The ammonia molecule has a lone pair of electrons. All the rest of the nitrogen’s electrons are bonded to hydrogen. A covalent bond is formed between the lone pair and the hydrogen ion. This means, although they’re being shared, the electrons all come from the nitrogen. This is dative covalent bonding. 


 I could have drawn diagrams to show this, but the textbook has enough of those. As you can see, the dative covalent bond is demonstrated using an arrow sign, pointing from the donating atom (nitrogen) to the receiving atom (hydrogen).




The more electronegative an atom is, the greater its ability to attract electrons to itself. In a diatomic covalent molecule, there are shared electrons between both atoms. Both atoms have positive nuclei. The nucleus with more protons attracts the shared electrons more, bringing the shared electrons closer to it.

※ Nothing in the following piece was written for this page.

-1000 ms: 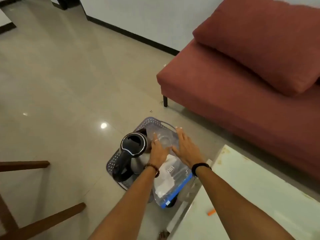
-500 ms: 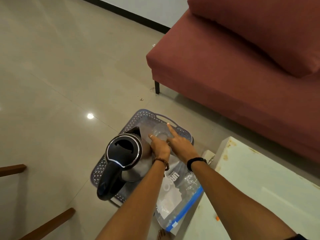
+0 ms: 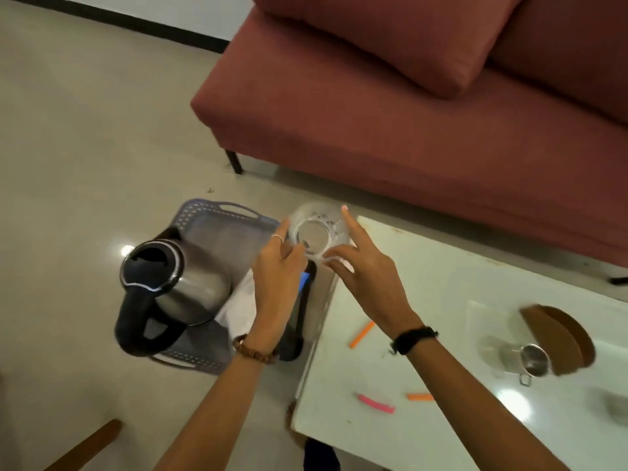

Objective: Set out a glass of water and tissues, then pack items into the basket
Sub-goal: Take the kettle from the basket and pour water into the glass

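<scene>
**Glass lifted clear of the basket, held between two hands**

Head view: both hands meet around a clear drinking glass (image 3: 317, 232), seen from above so its round base shows through the mouth. The left hand (image 3: 277, 270) touches its near-left side with thumb and forefinger curled against the wall; the right hand (image 3: 360, 266) cups the other side, forefinger stretched up along the rim and thumb tucked underneath. Two hands on one small glass looks like a guard against slipping, since clear glass is slick. Whether it holds water I cannot tell.

The glass hangs above the gap between the grey plastic basket (image 3: 217, 210) on the floor and the corner of the white desk (image 3: 441, 300), which fits a transfer from basket to desk. An electric kettle (image 3: 170, 283) stands in the basket with its handle toward the person, easy to grab for pouring, I judge. White tissues in a blue-edged bag (image 3: 239, 307) lie beside it, mostly hidden under the left wrist.

On the desk sit orange and pink strips (image 3: 362, 334), a small metal cup (image 3: 535, 360) and a brown wooden piece (image 3: 560, 338).
</scene>
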A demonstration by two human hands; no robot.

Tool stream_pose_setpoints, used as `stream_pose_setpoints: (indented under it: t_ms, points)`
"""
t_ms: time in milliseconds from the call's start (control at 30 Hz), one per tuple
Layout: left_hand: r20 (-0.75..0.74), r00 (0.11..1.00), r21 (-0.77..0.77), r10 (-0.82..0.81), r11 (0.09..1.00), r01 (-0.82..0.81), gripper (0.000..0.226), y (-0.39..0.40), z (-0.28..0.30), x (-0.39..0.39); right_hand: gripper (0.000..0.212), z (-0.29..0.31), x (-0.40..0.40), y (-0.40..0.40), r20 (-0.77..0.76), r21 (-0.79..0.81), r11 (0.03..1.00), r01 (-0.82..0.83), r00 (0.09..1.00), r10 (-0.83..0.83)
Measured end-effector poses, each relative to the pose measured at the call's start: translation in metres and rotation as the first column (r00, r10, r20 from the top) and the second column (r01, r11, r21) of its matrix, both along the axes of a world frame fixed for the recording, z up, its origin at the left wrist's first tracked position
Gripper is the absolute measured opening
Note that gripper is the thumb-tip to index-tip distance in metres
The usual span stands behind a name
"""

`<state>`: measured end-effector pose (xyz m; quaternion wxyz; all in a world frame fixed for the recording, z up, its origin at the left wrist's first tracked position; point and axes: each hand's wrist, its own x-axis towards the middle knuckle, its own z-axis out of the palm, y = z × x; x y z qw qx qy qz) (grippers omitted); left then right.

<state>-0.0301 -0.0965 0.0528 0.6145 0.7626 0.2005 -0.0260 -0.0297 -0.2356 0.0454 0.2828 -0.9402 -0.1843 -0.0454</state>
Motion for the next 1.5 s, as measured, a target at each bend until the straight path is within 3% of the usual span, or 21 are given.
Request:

This is where, almost everything you’ve been told about simple molecules in GCSE, was a lie…


The fact these electrons shift towards one of the atoms induces a negative charge to that atom (there is an excess of negative charge on that side). This also means there is a lack of electrons on the other atom, which induces a positive charge on it. We are then left with a molecule with two opposite charges, just like an ionic bond! The stronger the electronegativity of the atom, the stronger the charges, the more obvious the ionic properties. This introduces some ionic properties to the molecule. It is this property that allows the covalent molecule HCl to dissolve in water.


The covalent bond formed with charges is called a polar bond. A permanent dipole is formed. The elements F, O, Cl, N are highly electronegative. On the other hand, elements like caesium and francium are least electronegative.